Along with admiring Bennett’s musical expertise, Langosch shortly got here to understand him in different methods.
“He was a really real particular person,” he mentioned.
Many occasions over the course of his profession, Langosch watched in as Bennett confirmed kindness to each bandmates and strangers.
“If there was any individual that was in hassle, Tony was one of many first individuals there,” he mentioned. “He helped out as a lot as he might.”
Bennett famously served in World Battle II, writing in his 1998 autobiography, “The Good Life,” concerning the atrocities he noticed. These reminiscences led him to turn into a civil rights activist. In 1965, his buddy and singer Harry Belafonte requested him to stroll in a civil rights march deliberate by Martin Luther King Jr. in Selma, Ala. Bennett accepted with out hesitation.
Though Langosch had witnessed Bennett’s generosity earlier than, he by no means anticipated to be a beneficiary of it.
“I actually don’t know what I might have accomplished in any other case,” Langosch mentioned about his household disaster.
He mentioned Bennett referred to as him a number of occasions to test in whereas his spouse was in poor health, and provided to attach him with famend docs. When the couple visited the Mayo Clinic in Rochester, Minn., Langosch mentioned, “he picked up our lodge room.”
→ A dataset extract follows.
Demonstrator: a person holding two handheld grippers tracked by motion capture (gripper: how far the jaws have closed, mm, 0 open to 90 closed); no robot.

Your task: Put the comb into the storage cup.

“She was to date gone that they wouldn’t deal with her,” mentioned Langosch. “We spent the previous couple of months simply being quiet and managing her ache.”
After Langosch’s spouse died, “I felt like I actually wanted to get again to work,” he mentioned. “It was a really, very tough transition.”
Being in Bennett’s band, although, “was like being in a household.”
Langosch carried on as Bennett’s bassist till 2008, when he determined to retire from touring.
“When it’s time, it’s time,” mentioned Langosch, who continued making music. He carried out at native venues — such because the Bertha’s Mussels in Baltimore — and taught jazz at Virginia Tech in 2013.
“I nonetheless play as a lot as I can,” he mentioned.
Langosch stayed in contact with Bennett over time and sometimes considered what the artist did to lighten his load throughout a turbulent time.
“Folks ought to know what sort of particular person he was,” Langosch mentioned. “He was an actual human being.”